Hey Vin, give us a million dollars for Bill’s biblio-trailer and not only will we sell you access to the library’s contributor list, but when the time comes, we’ll throw in that most valuable asset of Hillary’s bid for the White House.

And that asset is valuable indeed (especially to a professional list broker), perhaps incalculably.  Anyone can access the names (even addresses) of contributors to a federal campaign - through the FEC, the Center for Responsive Politics, and elsewhere.  But it’s illegal to simply download the data and use it for commercial purposes.  So Gupta would be in a heckuva pickle if he’d tried to use the Clinton list on behalf of infoUSA’s clients and people started asking questions about how he got it.  Only the candidate committee itself is permitted to sell its list to a third party.  So Hillary dangling access to these records in front of Gupta would make for a powerful bargaining chip, either as the quid or the quo.

As shady as this all is, and as nicely as it fits the Clinton m.o., there may not have been any untoward arrangements behind this strange transaction.  While circumstances point that way, it’s possible Clinton simply wanted to scrounge a few extra bucks and was comfortable with this mild betrayal of her supporters’ privacy.  But even if that’s the case, it speaks volumes about Hillary’s truly bizarre judgment, electing to transact with Gupta through her Presidential campaign committee, despite not only her and Bill’s history with this man, but their ongoing association with ethically challenged financiers in general.

While we wait for this to blow over without Senator Clinton being duly questioned about it, let’s take an informal survey.  What’s your guess - surreptitious dealings or just astonishingly bad judgment?


Update: Just how valuable an asset (i.e. how powerful a bargaining chip) would Hillary’s fundraising list be?  Ask John McCain.

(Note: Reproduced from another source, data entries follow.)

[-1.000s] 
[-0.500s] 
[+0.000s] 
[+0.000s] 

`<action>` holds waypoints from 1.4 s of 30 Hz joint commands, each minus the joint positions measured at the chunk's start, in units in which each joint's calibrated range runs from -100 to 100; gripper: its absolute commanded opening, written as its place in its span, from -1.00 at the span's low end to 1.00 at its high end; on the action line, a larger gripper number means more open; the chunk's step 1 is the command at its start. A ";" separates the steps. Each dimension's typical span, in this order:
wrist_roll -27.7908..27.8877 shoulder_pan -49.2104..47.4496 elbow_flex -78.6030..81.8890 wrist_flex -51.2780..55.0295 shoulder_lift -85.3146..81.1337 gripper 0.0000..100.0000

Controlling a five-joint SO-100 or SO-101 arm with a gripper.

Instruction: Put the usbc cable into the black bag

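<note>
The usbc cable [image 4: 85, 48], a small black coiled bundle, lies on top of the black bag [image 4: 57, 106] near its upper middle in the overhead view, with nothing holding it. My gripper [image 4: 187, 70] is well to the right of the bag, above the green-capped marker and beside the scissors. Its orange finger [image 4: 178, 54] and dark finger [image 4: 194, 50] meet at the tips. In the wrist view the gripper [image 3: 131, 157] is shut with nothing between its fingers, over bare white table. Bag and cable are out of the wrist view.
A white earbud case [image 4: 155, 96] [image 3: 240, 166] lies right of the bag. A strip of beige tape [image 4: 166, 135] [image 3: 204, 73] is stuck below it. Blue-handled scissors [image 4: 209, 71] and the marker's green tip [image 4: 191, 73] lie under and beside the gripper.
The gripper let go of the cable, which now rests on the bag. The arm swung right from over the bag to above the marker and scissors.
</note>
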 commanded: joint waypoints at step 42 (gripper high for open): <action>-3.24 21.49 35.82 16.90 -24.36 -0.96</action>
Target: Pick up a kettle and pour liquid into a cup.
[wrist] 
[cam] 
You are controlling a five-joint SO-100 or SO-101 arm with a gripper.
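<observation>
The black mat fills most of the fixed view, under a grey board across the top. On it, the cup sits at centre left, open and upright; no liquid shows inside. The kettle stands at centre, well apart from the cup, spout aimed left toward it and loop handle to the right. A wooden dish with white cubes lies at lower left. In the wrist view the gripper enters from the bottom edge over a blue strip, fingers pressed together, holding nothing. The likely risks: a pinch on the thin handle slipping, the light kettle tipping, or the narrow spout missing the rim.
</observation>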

By last November, John McCain’s presidential campaign was broke. To survive, he offered his fundraising lists as collateral for a $3 million line of credit from a local bank. But obtaining the loan required an unusual extra step: He had to take out a special life insurance policy in case he did not survive the campaign.

Ignoring the morbid afterthought, it’s worth pointing out that as of last November, McCain had raised a total of roughly $37 million.  Hillary’s roster has produced 3x as much.

If a local bank perceived enough value in McCain’s list to accept it as collateral for a $3 million line of credit, a professional list broker would presumably place a handsome premium on Hillary’s far larger, more lucrative database.

He might even value it more highly than the $1 million he donated to the Clinton Library.  Hmm.